AIM OF THE TASK: Return, exactly and in full, the lines of the records below starting at the one with "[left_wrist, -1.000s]" and ending at the one with "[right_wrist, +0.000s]", and no other lines.

PROVIDED ENTRIES:

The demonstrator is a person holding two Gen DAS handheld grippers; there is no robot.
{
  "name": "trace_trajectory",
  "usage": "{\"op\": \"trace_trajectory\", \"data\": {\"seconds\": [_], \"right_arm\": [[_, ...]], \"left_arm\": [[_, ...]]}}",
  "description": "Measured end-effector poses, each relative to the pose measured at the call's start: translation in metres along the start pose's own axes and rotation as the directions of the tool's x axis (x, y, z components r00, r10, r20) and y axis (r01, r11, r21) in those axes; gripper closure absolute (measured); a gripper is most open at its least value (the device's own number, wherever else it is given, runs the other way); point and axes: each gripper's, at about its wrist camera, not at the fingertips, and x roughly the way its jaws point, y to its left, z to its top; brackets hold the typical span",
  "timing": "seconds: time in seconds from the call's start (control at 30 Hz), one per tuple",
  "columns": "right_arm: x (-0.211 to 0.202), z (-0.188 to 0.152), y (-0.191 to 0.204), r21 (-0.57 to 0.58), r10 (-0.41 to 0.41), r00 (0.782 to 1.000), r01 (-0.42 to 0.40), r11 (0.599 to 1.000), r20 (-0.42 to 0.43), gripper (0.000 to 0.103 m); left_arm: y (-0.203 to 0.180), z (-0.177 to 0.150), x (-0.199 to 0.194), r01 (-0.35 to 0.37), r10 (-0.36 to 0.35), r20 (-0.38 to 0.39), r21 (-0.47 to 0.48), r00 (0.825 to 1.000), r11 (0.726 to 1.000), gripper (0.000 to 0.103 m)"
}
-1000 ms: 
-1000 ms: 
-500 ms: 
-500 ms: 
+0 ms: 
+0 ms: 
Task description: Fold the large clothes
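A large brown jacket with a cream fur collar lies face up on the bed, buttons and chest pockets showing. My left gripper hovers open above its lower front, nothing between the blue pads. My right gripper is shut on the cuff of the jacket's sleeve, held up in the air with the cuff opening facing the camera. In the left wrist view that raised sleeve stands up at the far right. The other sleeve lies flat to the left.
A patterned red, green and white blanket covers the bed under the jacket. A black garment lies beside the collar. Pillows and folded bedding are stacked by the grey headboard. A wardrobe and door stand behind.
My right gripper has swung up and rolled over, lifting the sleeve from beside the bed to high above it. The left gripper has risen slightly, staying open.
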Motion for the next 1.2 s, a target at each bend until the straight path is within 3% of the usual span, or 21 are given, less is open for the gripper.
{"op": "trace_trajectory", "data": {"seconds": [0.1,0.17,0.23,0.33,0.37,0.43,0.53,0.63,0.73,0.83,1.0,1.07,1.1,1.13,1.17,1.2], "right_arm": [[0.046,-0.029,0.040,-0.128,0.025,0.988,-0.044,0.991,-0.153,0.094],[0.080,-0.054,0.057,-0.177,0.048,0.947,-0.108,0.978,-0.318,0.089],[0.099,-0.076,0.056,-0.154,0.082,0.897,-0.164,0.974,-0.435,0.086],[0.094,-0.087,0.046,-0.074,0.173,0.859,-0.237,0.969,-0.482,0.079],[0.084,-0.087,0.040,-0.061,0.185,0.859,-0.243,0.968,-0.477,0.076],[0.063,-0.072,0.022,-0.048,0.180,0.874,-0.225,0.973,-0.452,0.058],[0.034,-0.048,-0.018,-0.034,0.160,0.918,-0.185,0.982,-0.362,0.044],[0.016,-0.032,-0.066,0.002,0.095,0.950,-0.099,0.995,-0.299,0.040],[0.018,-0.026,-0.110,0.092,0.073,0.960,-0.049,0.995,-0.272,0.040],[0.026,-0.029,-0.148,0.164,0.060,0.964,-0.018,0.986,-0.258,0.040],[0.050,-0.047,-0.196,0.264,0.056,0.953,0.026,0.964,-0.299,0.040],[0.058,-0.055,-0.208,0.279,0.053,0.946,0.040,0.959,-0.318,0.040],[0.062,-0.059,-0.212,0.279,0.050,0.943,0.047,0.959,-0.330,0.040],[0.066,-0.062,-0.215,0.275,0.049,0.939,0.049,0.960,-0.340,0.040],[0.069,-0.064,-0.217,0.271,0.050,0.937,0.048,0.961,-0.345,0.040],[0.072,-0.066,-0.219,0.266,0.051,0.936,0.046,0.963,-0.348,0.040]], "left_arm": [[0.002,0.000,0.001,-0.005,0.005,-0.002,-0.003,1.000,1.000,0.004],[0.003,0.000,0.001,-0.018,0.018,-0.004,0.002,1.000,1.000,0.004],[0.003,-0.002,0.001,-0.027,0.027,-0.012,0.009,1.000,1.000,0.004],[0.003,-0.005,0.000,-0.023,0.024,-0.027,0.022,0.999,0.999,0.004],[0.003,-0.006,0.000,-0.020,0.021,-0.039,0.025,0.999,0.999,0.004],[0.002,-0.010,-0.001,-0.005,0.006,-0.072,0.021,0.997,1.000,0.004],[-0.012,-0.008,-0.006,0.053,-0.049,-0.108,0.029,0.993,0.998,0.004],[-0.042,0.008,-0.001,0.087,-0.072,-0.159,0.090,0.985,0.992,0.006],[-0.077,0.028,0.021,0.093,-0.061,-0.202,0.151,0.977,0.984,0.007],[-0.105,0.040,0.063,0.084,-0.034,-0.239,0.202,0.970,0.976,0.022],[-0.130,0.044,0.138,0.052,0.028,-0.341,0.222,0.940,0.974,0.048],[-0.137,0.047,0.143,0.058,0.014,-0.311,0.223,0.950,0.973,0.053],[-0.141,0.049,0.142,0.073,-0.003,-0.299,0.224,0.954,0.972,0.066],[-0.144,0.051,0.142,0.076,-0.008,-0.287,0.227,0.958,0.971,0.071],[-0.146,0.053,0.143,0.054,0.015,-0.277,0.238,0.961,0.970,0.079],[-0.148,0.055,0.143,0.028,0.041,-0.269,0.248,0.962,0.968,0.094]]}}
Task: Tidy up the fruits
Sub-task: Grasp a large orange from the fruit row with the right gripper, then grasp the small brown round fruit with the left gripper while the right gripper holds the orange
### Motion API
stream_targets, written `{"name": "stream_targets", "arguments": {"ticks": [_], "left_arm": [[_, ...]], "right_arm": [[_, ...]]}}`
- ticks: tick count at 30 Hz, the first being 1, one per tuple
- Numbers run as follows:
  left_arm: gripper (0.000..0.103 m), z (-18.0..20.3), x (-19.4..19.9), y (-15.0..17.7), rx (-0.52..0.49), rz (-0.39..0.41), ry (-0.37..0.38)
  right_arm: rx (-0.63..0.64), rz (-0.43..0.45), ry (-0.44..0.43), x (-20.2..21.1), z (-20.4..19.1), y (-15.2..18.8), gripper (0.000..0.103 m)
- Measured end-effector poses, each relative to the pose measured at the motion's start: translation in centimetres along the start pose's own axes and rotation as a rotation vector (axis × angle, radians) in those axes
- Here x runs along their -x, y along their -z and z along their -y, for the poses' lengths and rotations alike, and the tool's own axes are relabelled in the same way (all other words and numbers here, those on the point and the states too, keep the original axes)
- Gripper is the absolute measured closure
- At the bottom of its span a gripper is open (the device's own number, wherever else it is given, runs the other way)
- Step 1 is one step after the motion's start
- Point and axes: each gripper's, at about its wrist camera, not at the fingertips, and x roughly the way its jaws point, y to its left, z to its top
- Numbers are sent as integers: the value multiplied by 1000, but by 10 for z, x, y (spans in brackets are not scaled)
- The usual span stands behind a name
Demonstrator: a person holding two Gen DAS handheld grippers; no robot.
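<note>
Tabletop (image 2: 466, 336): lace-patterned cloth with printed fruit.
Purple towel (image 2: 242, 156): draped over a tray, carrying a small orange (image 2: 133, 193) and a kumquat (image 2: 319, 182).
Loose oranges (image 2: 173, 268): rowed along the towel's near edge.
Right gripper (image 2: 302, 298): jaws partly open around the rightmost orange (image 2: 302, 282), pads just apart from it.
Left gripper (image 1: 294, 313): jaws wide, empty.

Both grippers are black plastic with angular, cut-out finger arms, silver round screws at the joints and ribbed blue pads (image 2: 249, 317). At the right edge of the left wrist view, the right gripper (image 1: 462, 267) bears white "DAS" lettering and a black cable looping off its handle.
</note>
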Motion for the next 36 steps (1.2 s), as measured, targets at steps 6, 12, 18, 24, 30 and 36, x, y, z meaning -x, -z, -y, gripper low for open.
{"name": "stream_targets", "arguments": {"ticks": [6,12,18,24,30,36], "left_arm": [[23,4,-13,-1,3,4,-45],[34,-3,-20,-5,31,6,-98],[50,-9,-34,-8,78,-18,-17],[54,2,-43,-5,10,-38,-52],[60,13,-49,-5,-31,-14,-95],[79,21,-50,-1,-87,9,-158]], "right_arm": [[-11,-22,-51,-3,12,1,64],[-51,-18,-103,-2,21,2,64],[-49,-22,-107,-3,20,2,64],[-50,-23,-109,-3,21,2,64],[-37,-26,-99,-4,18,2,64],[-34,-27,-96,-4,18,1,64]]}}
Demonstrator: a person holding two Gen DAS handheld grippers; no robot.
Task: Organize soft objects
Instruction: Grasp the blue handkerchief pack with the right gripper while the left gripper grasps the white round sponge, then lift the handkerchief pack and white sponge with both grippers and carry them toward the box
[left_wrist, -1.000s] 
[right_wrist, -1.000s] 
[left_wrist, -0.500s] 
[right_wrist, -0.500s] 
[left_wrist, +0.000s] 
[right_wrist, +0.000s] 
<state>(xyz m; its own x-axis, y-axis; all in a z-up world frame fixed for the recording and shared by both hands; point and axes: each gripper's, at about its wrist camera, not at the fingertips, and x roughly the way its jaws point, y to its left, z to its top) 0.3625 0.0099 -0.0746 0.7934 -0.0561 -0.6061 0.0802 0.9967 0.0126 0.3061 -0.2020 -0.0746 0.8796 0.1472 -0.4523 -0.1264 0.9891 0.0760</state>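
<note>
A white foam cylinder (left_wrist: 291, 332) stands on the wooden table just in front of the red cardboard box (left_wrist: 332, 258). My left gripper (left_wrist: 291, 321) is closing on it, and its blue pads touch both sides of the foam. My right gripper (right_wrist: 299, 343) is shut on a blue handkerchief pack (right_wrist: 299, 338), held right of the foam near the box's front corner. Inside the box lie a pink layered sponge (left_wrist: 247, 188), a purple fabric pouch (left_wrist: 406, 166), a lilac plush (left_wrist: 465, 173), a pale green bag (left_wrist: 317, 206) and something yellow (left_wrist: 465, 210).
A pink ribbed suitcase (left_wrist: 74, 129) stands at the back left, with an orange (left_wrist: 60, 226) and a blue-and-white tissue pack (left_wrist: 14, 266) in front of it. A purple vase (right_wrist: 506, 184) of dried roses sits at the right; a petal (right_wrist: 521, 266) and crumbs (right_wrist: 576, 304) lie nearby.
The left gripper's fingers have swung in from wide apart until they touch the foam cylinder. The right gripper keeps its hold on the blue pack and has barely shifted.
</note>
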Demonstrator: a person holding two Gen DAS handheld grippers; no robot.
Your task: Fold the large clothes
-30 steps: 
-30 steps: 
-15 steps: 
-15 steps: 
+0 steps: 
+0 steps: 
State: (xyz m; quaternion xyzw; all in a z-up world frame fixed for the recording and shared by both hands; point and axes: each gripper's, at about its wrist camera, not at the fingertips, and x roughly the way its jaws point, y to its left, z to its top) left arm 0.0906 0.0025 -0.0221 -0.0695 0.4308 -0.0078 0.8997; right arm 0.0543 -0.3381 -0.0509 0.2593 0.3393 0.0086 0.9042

ANSWER BOX:
[left_wrist, -1.000s] 
[right_wrist, -1.000s] 
[left_wrist, -0.500s] 
[right_wrist, -0.500s] 
[left_wrist, +0.000s] 
[right_wrist, +0.000s] 

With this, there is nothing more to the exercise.